■ TASK GOAL: Across the records below, how many lines include the string "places"? State the number and nothing more.

(Collected data entries)
§ §

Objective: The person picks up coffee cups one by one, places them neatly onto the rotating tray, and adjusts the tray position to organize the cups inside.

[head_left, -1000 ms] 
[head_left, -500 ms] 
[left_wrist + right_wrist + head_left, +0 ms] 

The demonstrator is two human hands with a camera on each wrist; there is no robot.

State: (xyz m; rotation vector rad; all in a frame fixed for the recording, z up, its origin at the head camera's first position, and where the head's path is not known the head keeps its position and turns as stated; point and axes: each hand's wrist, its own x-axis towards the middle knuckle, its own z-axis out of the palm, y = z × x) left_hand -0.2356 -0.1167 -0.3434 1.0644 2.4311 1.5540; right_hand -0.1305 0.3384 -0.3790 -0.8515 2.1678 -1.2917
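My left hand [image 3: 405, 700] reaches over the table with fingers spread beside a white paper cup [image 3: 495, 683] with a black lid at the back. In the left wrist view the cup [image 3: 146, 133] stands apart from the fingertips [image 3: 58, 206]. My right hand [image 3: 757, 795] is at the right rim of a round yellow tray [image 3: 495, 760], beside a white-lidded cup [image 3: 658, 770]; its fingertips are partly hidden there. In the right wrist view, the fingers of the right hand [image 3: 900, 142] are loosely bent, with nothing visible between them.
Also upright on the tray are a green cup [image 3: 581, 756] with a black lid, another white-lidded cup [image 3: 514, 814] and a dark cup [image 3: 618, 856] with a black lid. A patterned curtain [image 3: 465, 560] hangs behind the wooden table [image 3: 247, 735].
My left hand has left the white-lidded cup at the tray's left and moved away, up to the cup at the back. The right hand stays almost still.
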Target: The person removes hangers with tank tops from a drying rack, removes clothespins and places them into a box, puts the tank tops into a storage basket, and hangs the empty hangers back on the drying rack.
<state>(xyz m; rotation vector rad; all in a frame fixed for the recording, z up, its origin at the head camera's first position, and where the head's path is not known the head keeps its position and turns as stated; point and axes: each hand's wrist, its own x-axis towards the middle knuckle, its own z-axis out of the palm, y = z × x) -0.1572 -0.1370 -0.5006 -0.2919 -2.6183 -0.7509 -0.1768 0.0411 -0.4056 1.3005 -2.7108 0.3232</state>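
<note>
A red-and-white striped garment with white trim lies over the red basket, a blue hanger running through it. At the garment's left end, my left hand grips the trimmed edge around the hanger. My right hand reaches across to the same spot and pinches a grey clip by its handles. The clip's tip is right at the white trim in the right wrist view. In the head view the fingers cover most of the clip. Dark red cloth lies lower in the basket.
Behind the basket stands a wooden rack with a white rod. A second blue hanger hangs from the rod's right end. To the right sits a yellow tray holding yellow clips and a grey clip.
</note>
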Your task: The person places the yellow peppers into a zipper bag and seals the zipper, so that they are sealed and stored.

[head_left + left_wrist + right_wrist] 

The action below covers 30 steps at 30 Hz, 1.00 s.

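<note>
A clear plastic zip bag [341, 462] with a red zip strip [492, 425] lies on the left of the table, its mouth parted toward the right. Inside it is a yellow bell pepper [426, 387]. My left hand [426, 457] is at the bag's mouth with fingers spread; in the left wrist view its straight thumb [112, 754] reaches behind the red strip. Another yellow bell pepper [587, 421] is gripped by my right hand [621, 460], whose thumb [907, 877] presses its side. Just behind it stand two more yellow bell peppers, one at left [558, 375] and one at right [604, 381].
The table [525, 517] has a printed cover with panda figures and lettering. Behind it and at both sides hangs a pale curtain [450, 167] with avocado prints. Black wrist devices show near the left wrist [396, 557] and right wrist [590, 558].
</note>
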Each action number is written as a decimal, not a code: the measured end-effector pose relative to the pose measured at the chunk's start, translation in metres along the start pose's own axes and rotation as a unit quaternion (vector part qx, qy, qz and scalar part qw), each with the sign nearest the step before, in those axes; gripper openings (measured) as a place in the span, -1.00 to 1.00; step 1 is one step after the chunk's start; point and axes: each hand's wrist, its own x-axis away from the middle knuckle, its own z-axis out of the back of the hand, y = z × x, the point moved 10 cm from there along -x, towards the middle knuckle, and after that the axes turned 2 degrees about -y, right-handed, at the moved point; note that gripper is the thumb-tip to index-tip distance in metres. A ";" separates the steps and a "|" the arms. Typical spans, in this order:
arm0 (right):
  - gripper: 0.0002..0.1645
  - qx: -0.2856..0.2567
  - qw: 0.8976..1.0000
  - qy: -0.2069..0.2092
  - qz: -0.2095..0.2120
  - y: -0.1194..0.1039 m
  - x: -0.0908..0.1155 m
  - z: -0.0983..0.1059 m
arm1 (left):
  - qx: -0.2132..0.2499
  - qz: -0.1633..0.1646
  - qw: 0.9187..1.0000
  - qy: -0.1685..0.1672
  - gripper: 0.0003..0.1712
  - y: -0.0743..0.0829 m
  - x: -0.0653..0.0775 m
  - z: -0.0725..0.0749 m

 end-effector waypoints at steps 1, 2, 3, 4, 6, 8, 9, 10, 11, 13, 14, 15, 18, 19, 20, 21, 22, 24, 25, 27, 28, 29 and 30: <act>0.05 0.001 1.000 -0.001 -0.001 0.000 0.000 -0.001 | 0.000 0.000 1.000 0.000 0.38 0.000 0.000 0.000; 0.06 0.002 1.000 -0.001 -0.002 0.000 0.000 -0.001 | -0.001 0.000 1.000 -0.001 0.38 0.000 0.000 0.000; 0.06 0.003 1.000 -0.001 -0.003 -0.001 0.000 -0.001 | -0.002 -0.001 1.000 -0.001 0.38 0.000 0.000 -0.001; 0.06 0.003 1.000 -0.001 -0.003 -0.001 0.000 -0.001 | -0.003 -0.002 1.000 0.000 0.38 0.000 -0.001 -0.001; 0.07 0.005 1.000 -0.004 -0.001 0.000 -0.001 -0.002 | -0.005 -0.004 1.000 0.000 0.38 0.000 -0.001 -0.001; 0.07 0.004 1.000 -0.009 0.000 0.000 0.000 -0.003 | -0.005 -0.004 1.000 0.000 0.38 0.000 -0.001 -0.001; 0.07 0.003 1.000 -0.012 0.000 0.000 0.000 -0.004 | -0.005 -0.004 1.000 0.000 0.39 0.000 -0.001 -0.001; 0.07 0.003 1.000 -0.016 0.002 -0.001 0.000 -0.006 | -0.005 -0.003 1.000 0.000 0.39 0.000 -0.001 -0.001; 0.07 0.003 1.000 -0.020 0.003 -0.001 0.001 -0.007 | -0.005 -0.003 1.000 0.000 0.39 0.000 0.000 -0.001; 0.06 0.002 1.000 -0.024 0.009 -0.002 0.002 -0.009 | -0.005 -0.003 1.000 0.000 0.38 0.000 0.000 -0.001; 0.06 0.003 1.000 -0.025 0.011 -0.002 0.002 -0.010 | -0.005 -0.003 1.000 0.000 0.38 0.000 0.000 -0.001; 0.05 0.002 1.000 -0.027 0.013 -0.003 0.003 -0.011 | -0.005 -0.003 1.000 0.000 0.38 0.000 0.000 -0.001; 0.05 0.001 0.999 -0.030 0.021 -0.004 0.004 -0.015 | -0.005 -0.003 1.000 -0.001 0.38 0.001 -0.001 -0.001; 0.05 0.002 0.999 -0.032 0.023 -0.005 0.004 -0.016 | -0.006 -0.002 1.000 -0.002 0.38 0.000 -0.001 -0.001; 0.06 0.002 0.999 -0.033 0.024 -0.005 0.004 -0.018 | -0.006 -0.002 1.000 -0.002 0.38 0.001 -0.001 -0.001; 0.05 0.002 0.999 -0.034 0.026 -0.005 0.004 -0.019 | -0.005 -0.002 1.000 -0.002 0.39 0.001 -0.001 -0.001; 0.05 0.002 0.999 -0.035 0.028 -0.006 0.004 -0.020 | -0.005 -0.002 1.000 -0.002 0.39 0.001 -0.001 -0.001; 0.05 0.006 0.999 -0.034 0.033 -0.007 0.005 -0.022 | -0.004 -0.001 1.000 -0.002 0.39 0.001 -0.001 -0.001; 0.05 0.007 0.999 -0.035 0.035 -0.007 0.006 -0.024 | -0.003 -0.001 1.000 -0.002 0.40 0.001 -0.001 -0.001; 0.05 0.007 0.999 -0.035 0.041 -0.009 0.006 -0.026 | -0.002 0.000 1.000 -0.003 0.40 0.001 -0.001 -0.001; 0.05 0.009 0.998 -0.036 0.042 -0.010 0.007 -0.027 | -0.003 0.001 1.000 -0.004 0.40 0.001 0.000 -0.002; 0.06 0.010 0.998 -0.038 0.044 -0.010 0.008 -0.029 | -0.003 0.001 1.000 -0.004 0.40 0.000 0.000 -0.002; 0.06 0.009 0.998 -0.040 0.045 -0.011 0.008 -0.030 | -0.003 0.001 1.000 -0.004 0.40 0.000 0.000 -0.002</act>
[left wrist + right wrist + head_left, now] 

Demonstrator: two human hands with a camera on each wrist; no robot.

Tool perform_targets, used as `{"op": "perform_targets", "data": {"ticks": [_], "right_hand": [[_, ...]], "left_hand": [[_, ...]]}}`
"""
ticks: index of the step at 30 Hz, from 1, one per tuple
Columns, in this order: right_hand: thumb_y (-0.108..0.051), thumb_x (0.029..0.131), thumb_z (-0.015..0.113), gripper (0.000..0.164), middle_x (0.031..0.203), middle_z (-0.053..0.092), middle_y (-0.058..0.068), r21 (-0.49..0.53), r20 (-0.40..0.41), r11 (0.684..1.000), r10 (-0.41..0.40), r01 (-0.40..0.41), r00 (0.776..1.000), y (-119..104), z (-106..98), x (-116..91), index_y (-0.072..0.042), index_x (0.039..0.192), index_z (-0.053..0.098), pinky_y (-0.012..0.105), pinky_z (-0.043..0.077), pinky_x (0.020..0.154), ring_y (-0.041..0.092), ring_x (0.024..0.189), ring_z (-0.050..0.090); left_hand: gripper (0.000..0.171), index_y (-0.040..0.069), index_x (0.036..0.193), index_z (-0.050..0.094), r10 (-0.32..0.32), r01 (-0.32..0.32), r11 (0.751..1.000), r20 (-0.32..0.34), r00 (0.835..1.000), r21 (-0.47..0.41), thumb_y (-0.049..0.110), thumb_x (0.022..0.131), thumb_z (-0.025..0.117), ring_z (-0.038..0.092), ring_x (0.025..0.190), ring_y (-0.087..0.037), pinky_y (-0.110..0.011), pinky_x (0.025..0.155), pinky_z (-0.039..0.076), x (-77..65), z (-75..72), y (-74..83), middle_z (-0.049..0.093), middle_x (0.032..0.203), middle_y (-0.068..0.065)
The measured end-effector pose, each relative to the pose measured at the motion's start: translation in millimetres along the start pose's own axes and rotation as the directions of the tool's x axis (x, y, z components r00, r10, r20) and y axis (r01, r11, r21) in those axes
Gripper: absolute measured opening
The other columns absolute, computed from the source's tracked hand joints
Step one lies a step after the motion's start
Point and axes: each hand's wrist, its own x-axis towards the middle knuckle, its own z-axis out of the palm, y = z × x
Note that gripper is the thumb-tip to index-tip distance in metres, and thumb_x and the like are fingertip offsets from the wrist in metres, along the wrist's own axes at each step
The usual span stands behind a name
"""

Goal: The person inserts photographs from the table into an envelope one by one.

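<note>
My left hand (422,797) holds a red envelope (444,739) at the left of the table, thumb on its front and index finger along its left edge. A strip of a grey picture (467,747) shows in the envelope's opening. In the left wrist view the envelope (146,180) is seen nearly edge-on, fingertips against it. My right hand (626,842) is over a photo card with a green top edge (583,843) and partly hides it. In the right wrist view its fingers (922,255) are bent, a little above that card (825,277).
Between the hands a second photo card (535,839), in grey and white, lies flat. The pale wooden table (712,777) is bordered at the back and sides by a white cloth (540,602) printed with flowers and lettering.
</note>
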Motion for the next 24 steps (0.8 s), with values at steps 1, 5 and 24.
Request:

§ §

■ WORKED SOLUTION: 3